Sleepless Nights (Layali Bala Nom) is a documentary by filmmaker Eliane Raheb depicting two very different people's struggle to come to terms with their tragic connection to Lebanon's civil war.

The audience is first introduced to Assaad Shaftari, an intelligence officer for the Lebanese Forces who publicly acknowledged he was responsible for many killings during the civil war when he sent a formal apology to Lebanese media in 2000 asking for forgiveness. Then we meet Maryam Saiidi, the mother of 15-year-old Maher Kassir, who enlisted to fight with the Lebanese Communist Party during the war and went missing in a June 1982 battle at the Lebanese University campus of Hadath.


(Photo via Voxmagazine.com.lb)

The stories of Shaftari and Saiidi intersect in key moments that link Maher's disappearance during the university clashes to Shaftari's connections with the Christian militia. And at one point, it becomes clear to the audience that Shaftari may hold the information necessary to discovering the fate of Maher and perhaps even offer closure to a desperate mother who, some 31 years after his disappearance, refuses to believe that her son is dead.

Incredibly, the director succeeds in turning the average person's natural inclinations and expectations on their head, for, it's not the mother - perhaps the real victim of the story - who we build sympathy for during the film, but Shaftari.
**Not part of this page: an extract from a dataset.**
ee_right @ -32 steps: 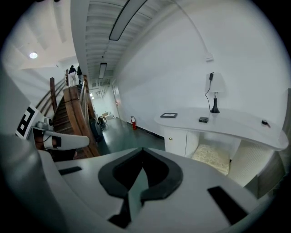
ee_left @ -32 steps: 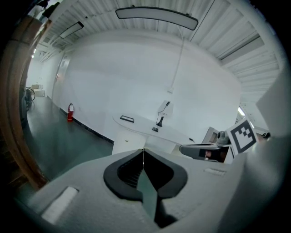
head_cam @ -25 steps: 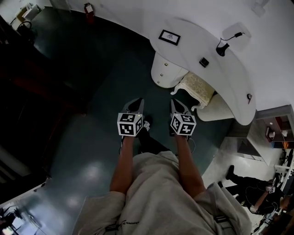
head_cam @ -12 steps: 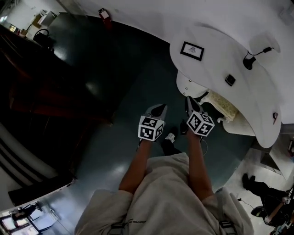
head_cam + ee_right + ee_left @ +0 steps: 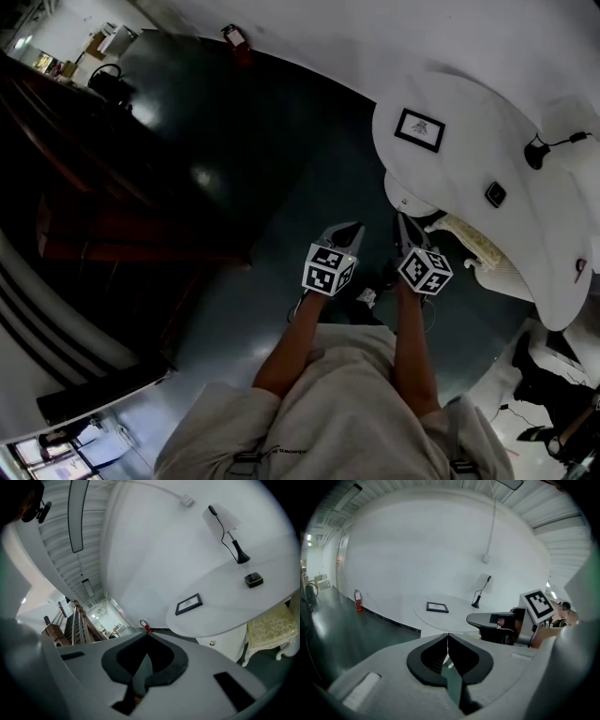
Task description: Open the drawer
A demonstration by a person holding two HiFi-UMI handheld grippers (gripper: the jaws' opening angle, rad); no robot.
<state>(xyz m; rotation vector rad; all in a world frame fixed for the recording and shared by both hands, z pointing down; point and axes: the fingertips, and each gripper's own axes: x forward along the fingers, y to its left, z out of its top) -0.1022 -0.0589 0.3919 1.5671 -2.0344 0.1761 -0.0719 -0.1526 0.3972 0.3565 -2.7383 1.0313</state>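
Left gripper (image 5: 350,229) and right gripper (image 5: 403,222), jaws clenched empty, hang above open dark glossy floor (image 5: 239,173); white rounded surface (image 5: 469,108) overhangs, half-hiding white knobbed drawer (image 5: 412,198).

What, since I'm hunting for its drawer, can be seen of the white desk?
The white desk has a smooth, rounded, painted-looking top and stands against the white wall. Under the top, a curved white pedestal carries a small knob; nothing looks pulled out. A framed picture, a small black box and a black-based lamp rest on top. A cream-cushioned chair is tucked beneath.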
The former militiaman spends his time acknowledging his culpability in the war and now simply seeks forgiveness.

Shaftari lets Raheb get up close and personal to witness every aspect of his private life: his relationship with his son, wife and parents. And in a pivotal moment in the film, Shaftari goes to seek confession from a man he once publicly hated, Bishop Gregoire Haddad, a staunchly anti-sectarian clergyman. The effect of this journey for redemption reminds the audience that, as the French saying goes, "meme les tueurs ont une mere," or "even murderers have mothers." On the other hand, Saiidi's constant negativity and out of touch attitude (consistently denying her son might be dead) stands as a barrier between her ability to evoke sustained sympathy from the audience.
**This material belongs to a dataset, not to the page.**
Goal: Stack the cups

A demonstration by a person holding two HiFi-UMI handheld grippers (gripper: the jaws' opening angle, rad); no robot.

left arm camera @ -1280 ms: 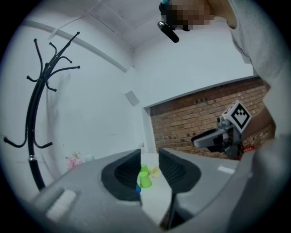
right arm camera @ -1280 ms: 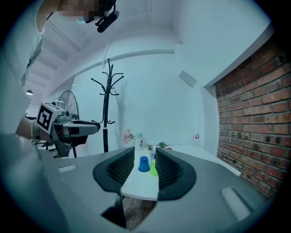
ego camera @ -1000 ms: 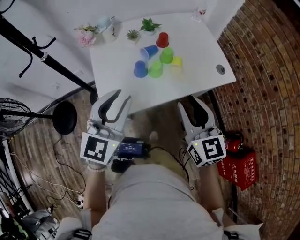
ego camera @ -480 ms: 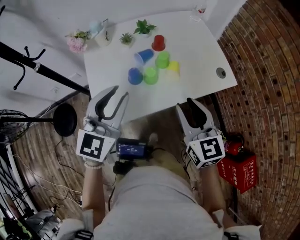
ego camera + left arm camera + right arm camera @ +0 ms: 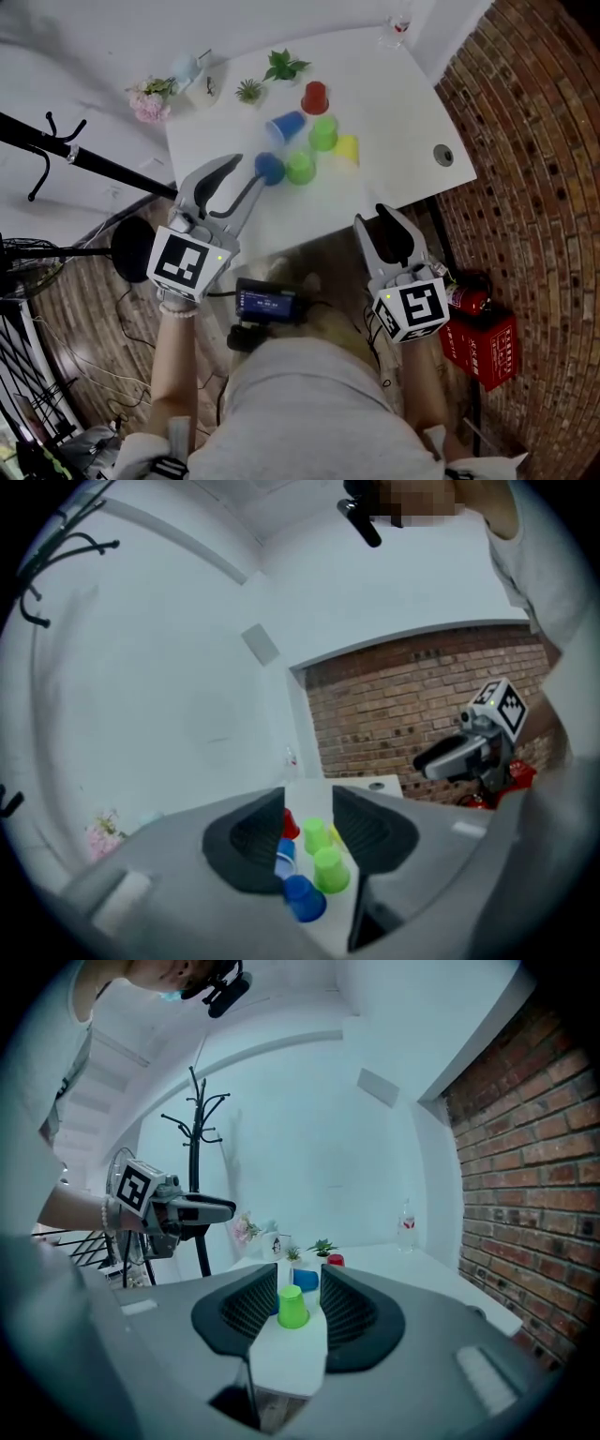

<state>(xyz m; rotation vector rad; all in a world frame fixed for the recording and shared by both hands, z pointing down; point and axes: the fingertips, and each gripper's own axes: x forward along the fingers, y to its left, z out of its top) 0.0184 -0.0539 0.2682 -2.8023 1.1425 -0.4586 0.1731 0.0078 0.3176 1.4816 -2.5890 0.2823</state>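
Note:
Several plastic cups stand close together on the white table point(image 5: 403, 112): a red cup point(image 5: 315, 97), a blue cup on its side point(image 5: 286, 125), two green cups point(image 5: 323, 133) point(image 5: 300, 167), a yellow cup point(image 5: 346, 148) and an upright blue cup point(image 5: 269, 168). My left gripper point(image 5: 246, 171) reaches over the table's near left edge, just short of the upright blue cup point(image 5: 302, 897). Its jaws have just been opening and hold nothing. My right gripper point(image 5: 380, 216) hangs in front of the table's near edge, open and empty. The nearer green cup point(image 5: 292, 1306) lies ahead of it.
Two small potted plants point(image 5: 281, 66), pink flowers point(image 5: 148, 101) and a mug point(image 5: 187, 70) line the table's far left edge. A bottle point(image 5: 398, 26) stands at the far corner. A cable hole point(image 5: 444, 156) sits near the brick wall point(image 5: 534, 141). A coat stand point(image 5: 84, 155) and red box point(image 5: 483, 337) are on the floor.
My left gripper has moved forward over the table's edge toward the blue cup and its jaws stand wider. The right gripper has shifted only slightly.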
The documentary is a dangerous and dark celebration of emotional highs and lows, causing the moviegoer to hold back tears, their breath and even their judgment during captivating moments in the story's progression.One of these peaks happens when the two main figures of the film come face to face during an exhibition at the Dome - Le Grand Theatre, commonly known as "the egg" in the heart of downtown Beirut. Shaftari remains silent as Maryam shouts, cries and openly blames the former militiaman for her pain.

Another heart-wrenching, though bizarre, moment happens when Saiidi leaves the room in which Raheb is filming only to return with a life size cutout of Maher, cut to fit her arms perfectly. The scene ends with her gripping on to this giant replica while trying to fall asleep, exhausted by the long journey to find him.


(Photo via Reorientmag.com)

The movie has already sparked controversy from retrograde critics who say Raheb's depiction of the civil war is biased because it only focuses on one confession. But the director stands firm in her decision to make the film this way, saying it "wasn't her intention to write a fair history of the Lebanese civil war," adding that those critics appear to be "intentionally overlooking the fact that not a single man other than Shaftari has confessed to their roles in the civil war." The movie should be looked at as a wake-up call for the nation to remember that so little has been said or acknowledged 23 years after the war ended.